* _SUPPLIED DATA_
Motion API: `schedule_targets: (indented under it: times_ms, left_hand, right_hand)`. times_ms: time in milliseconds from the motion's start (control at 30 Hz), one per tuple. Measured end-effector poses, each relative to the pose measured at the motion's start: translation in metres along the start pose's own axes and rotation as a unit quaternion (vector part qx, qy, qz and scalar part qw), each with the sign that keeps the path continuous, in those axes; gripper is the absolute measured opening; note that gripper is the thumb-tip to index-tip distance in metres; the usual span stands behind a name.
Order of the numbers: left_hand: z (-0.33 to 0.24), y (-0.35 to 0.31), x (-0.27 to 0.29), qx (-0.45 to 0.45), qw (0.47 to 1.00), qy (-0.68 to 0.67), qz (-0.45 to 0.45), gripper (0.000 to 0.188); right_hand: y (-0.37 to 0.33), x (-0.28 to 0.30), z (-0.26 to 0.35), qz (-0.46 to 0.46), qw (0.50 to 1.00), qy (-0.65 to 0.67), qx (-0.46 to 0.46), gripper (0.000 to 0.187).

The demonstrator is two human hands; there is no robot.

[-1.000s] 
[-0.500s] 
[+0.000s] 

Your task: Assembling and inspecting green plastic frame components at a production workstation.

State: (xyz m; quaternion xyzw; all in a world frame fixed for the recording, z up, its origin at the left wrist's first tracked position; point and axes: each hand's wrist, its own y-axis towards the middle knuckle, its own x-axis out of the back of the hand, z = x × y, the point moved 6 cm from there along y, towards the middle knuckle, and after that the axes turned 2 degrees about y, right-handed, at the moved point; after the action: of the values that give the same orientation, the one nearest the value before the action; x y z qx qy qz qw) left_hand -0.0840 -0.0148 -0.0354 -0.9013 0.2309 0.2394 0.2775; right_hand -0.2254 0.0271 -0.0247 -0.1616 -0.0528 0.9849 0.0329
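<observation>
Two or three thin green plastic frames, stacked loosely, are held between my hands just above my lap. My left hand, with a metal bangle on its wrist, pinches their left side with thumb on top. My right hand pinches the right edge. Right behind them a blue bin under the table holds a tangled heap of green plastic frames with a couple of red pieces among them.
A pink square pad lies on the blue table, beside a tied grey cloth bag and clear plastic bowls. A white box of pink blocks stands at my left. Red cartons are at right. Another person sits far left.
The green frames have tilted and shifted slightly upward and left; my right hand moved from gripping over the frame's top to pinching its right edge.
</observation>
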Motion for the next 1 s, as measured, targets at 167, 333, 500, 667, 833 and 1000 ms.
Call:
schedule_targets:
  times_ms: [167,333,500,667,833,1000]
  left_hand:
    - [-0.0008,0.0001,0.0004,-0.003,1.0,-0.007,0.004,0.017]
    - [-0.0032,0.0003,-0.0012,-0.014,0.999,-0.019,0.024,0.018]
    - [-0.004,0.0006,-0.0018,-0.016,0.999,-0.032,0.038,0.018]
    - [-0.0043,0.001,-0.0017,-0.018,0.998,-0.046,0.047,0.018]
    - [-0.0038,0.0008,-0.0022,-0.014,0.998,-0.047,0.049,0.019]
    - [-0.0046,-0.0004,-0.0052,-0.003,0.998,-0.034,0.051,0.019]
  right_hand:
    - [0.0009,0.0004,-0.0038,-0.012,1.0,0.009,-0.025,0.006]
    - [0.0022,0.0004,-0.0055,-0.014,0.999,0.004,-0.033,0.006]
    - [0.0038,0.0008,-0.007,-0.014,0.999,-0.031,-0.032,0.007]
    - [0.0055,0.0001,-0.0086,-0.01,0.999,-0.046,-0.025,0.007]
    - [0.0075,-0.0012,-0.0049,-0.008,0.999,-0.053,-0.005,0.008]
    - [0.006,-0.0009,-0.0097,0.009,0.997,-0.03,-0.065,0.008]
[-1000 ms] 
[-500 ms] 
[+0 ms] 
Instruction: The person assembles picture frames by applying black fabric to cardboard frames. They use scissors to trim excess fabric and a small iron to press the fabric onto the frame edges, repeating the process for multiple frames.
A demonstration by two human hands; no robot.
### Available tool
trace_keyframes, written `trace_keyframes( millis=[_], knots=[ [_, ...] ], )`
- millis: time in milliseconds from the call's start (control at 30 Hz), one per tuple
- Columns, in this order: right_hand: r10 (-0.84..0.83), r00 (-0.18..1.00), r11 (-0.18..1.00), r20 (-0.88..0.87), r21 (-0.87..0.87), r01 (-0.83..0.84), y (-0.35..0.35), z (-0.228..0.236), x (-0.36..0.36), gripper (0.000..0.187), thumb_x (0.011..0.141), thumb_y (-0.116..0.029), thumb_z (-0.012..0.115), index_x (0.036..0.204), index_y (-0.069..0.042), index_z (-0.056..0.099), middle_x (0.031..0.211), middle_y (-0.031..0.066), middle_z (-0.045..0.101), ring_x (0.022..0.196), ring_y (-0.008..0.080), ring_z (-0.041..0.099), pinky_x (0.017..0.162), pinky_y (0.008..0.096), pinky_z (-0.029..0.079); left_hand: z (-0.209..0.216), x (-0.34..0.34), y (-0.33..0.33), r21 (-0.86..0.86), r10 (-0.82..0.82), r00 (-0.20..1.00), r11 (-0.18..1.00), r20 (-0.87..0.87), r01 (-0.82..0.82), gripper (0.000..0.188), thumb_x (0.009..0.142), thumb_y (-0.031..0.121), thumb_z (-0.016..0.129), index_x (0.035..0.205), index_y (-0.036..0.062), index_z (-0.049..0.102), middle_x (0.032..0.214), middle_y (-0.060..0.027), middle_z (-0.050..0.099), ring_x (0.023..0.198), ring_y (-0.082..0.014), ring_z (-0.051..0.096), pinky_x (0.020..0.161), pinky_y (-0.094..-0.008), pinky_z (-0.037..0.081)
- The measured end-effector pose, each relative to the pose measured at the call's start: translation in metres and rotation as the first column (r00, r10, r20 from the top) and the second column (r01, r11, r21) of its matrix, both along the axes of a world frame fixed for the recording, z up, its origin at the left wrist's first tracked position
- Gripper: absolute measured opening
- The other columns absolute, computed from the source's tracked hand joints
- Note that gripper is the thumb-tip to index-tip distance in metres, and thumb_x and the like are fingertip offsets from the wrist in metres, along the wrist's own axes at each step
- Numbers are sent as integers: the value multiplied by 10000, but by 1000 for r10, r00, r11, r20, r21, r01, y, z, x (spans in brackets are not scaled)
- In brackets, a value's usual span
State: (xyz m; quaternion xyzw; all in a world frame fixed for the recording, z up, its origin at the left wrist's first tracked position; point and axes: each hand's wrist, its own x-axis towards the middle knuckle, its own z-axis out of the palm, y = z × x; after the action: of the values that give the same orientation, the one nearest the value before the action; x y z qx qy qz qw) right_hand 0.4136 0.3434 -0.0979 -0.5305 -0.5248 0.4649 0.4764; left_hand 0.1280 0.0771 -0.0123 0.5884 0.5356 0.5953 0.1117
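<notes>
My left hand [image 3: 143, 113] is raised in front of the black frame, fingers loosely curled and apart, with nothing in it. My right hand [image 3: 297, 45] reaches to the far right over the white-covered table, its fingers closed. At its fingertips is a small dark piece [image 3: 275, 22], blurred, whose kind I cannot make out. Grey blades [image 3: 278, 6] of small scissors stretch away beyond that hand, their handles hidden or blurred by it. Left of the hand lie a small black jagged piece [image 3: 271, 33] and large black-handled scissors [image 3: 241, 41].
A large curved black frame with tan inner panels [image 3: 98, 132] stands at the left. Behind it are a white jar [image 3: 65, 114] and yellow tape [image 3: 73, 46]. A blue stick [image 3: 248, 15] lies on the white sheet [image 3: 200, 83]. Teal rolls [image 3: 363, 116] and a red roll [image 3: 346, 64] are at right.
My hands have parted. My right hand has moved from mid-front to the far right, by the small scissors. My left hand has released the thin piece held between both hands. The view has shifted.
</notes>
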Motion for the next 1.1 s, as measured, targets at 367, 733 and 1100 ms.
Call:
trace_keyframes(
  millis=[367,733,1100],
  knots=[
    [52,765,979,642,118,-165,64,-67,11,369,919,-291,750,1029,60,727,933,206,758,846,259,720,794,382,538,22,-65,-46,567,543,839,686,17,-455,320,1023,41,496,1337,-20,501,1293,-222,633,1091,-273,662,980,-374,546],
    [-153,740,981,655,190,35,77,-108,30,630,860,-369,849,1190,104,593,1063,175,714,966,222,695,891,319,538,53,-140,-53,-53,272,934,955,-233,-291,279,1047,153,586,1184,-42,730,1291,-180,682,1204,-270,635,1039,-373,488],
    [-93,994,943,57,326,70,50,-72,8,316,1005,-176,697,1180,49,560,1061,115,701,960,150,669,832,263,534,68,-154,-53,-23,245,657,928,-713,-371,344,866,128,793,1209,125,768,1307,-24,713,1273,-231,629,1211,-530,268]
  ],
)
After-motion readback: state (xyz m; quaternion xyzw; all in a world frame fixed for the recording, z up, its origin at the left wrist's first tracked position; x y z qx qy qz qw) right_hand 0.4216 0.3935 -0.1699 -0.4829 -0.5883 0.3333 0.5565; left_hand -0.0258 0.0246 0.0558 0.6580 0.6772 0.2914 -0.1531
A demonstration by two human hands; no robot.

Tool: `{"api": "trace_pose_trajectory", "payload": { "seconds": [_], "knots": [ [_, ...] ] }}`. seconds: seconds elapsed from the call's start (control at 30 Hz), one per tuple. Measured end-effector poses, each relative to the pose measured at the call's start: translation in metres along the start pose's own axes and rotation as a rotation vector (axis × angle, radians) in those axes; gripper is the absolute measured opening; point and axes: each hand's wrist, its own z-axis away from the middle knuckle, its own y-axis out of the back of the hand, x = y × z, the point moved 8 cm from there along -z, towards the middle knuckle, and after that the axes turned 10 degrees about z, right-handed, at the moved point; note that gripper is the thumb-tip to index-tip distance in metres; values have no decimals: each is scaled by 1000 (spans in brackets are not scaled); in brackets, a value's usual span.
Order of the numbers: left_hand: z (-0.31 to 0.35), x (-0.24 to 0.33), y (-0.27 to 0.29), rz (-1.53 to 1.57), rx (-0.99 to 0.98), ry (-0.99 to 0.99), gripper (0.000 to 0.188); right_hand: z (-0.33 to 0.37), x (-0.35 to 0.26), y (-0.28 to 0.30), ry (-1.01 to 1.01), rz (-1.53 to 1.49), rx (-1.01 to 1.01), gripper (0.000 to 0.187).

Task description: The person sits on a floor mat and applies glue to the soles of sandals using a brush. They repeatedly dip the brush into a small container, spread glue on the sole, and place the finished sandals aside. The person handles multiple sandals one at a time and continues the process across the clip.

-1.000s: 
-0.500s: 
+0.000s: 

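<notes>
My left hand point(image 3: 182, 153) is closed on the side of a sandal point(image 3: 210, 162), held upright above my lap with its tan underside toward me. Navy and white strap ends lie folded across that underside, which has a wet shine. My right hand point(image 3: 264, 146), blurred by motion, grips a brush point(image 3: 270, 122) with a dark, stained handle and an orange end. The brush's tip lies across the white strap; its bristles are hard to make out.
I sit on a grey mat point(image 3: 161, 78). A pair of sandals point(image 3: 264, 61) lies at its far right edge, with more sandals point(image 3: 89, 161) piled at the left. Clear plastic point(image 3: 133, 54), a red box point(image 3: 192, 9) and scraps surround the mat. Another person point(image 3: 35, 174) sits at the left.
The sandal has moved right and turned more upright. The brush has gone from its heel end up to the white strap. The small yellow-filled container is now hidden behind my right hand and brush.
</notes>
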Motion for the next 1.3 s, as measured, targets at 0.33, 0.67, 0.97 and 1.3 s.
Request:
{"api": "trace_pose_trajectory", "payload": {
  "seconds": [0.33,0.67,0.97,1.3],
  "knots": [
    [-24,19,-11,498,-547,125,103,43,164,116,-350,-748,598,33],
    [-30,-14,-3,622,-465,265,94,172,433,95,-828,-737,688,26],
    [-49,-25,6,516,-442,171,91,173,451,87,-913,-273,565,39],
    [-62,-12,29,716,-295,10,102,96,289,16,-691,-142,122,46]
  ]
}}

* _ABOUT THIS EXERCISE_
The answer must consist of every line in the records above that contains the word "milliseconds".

* _RESPONSE BELOW_
Motion API: `schedule_targets: (indented under it: times_ms, left_hand, right_hand)`. times_ms: time in milliseconds from the motion's start (control at 30 Hz), one per tuple. Measured end-effector poses, each relative to the pose measured at the motion's start: translation in metres along the start pose's own axes and rotation as a unit quaternion (vector part qx, qy, qz and scalar part qw), each with the sign that keeps the path continuous, in those axes; gripper is the absolute measured opening; note that gripper is the thumb-tip to index-tip distance in metres; the usual span stands behind a name.
- millis: time in milliseconds from the call's start (control at 30 Hz), one per tuple

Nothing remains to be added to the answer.